- [DIRECTIONS FOR THIS TASK] All of the data that appears below is to be given again precisely as written.

----

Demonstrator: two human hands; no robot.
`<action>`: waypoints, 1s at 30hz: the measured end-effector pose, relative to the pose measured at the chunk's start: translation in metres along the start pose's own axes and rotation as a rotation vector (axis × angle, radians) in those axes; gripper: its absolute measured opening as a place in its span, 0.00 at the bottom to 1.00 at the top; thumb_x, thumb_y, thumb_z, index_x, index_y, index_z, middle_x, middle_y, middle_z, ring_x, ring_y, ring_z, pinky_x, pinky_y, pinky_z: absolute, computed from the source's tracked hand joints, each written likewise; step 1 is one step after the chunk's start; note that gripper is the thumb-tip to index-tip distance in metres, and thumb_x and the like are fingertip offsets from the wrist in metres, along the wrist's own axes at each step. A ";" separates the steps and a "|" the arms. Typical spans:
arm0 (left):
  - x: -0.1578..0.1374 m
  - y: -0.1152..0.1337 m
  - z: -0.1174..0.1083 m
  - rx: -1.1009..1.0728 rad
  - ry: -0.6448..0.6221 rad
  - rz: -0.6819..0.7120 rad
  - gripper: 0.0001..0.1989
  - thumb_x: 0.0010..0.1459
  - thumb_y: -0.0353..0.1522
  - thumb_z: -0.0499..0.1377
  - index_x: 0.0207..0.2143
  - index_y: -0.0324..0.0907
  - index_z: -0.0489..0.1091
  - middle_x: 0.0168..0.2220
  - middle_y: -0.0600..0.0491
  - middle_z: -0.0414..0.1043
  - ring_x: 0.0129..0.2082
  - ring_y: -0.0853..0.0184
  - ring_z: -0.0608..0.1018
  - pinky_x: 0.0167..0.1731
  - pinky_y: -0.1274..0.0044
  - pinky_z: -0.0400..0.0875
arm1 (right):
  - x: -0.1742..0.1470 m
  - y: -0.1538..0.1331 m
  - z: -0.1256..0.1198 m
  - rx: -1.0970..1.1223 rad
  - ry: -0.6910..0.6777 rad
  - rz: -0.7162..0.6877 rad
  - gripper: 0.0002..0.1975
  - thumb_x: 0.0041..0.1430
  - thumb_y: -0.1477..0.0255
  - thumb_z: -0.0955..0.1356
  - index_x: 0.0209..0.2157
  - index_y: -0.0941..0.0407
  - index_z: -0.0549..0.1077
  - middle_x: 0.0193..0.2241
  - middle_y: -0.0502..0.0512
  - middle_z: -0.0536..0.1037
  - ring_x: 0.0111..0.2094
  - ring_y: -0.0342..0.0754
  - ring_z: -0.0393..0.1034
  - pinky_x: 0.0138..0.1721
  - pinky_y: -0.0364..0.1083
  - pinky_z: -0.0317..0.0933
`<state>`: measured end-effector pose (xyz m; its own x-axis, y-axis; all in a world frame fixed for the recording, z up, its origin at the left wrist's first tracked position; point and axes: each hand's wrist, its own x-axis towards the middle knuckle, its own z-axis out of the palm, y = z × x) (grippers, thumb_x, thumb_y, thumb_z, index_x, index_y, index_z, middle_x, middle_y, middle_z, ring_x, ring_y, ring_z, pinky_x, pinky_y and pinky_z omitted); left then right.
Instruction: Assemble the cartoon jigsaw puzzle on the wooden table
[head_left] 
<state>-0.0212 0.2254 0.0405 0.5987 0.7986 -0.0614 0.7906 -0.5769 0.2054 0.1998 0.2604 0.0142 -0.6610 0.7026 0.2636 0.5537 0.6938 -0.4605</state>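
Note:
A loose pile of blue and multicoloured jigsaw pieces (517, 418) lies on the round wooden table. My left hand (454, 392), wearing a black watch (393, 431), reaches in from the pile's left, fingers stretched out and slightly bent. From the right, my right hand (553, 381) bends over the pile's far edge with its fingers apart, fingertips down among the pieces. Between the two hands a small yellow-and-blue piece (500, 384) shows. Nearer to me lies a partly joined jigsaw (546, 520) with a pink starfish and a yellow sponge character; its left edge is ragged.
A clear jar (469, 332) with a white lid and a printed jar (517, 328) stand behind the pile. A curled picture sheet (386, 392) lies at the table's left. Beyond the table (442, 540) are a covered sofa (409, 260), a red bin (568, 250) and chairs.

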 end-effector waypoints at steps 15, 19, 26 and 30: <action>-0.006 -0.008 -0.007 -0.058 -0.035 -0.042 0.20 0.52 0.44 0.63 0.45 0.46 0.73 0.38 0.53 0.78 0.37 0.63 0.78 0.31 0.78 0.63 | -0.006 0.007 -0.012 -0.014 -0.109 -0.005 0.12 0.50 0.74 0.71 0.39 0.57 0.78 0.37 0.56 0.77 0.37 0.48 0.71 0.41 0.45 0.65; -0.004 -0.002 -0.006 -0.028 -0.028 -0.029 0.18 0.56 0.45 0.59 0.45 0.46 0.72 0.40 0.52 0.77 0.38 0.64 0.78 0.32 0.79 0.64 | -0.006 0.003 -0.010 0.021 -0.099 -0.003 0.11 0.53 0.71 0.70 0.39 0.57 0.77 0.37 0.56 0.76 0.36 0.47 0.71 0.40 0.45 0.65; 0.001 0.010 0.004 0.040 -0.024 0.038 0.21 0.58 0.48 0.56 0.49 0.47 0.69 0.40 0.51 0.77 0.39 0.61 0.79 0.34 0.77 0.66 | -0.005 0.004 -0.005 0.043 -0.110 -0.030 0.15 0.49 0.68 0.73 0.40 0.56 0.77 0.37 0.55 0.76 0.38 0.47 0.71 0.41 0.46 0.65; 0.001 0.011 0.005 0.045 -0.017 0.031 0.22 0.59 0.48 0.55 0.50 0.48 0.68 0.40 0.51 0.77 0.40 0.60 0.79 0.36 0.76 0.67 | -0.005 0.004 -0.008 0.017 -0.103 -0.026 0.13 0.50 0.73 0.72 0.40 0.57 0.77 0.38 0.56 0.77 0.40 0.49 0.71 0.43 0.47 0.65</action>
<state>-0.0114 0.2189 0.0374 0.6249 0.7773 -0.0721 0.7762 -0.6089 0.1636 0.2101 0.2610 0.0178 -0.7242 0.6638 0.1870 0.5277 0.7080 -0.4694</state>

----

- [EXPECTED ANSWER]
Demonstrator: two human hands; no robot.
`<action>`: waypoints, 1s at 30hz: the measured end-effector pose, relative to the pose measured at the chunk's start: translation in metres along the start pose's own axes and rotation as a rotation vector (axis × angle, radians) in those axes; gripper: its absolute measured opening as a place in its span, 0.00 at the bottom to 1.00 at the top; thumb_x, thumb_y, thumb_z, index_x, index_y, index_z, middle_x, middle_y, middle_z, ring_x, ring_y, ring_z, pinky_x, pinky_y, pinky_z: absolute, computed from the source's tracked hand joints, each written likewise; step 1 is one step after the chunk's start; note that gripper is the thumb-tip to index-tip distance in metres, and thumb_x and the like are fingertip offsets from the wrist in metres, along the wrist's own axes at each step. A ";" separates the steps and a "|" the arms. Typical spans:
arm0 (left):
  - x: -0.1578..0.1374 m
  - y: -0.1152..0.1337 m
  - z: -0.1174..0.1083 m
  - rx: -1.1009..1.0728 rad
  - ry: -0.6448..0.6221 rad
  - rz: -0.6819..0.7120 rad
  - gripper: 0.0001..0.1989
  - thumb_x: 0.0010..0.1459
  - thumb_y: -0.0353..0.1522
  - thumb_z: -0.0499..0.1377
  - index_x: 0.0207..0.2143
  - index_y: -0.0324..0.0907
  - index_z: -0.0489..0.1091
  - middle_x: 0.0168..0.2220
  - middle_y: -0.0600..0.0491
  - middle_z: -0.0414..0.1043
  - ring_x: 0.0129..0.2082
  - ring_y: -0.0853..0.0184
  - ring_z: -0.0608..0.1018
  - pinky_x: 0.0167..0.1731
  - pinky_y: -0.1274..0.0044
  - pinky_z: -0.0400..0.0875
arm1 (right):
  - x: -0.1742..0.1470 m
  - y: -0.1538..0.1331 m
  - z: -0.1256..0.1198 m
  - rx: -1.0970..1.1223 rad
  - ry: -0.6910..0.6777 rad
  - rz: -0.7162..0.6877 rad
  - gripper: 0.0002..0.1975
  - thumb_x: 0.0041..0.1430
  - thumb_y: -0.1477..0.0255
  - thumb_z: -0.0955..0.1356
  - index_x: 0.0209..0.2157
  - index_y: -0.0941..0.0407
  - index_z: -0.0549..0.1077
  - middle_x: 0.0193..0.2241
  - middle_y: -0.0502..0.0512
  - middle_z: -0.0536..0.1037
  - ring_x: 0.0111..0.2094
  - ring_y: -0.0342..0.0754
  - ring_z: -0.0393..0.1034
  - pinky_x: 0.0138..0.1721
  - pinky_y: -0.0364..0.1083
  - pinky_z: -0.0317..0.0933
`<state>`: measured end-effector pose (xyz m; its own x-axis, y-axis; all in a world frame fixed for the recording, z up, its origin at the left wrist's first tracked position; point and axes: each hand's wrist, its own x-axis towards the middle knuckle, its own z-axis out of the palm, y = z × x) (grippers, thumb_x, thumb_y, thumb_z, index_x, index_y, index_z, middle_x, middle_y, middle_z, ring_x, ring_y, ring_z, pinky_x, pinky_y and pinky_z omitted); left then right.
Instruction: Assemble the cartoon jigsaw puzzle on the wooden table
[head_left] 
<state>-0.0212 0.2254 0.0405 0.5987 0.7986 -0.0614 0.7906 -0.5769 0.2054 0.1998 0.2604 0.0142 -0.6610 0.7026 0.2636 0.5537 0.6938 -0.4605</state>
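Note:
A loose pile of blue and multicoloured jigsaw pieces (517, 418) lies on the round wooden table. My left hand (454, 392), wearing a black watch (393, 431), reaches in from the pile's left, fingers stretched out and slightly bent. From the right, my right hand (553, 381) bends over the pile's far edge with its fingers apart, fingertips down among the pieces. Between the two hands a small yellow-and-blue piece (500, 384) shows. Nearer to me lies a partly joined jigsaw (546, 520) with a pink starfish and a yellow sponge character; its left edge is ragged.
A clear jar (469, 332) with a white lid and a printed jar (517, 328) stand behind the pile. A curled picture sheet (386, 392) lies at the table's left. Beyond the table (442, 540) are a covered sofa (409, 260), a red bin (568, 250) and chairs.
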
 end-effector waypoints at steps 15, 19, 26 and 30: <action>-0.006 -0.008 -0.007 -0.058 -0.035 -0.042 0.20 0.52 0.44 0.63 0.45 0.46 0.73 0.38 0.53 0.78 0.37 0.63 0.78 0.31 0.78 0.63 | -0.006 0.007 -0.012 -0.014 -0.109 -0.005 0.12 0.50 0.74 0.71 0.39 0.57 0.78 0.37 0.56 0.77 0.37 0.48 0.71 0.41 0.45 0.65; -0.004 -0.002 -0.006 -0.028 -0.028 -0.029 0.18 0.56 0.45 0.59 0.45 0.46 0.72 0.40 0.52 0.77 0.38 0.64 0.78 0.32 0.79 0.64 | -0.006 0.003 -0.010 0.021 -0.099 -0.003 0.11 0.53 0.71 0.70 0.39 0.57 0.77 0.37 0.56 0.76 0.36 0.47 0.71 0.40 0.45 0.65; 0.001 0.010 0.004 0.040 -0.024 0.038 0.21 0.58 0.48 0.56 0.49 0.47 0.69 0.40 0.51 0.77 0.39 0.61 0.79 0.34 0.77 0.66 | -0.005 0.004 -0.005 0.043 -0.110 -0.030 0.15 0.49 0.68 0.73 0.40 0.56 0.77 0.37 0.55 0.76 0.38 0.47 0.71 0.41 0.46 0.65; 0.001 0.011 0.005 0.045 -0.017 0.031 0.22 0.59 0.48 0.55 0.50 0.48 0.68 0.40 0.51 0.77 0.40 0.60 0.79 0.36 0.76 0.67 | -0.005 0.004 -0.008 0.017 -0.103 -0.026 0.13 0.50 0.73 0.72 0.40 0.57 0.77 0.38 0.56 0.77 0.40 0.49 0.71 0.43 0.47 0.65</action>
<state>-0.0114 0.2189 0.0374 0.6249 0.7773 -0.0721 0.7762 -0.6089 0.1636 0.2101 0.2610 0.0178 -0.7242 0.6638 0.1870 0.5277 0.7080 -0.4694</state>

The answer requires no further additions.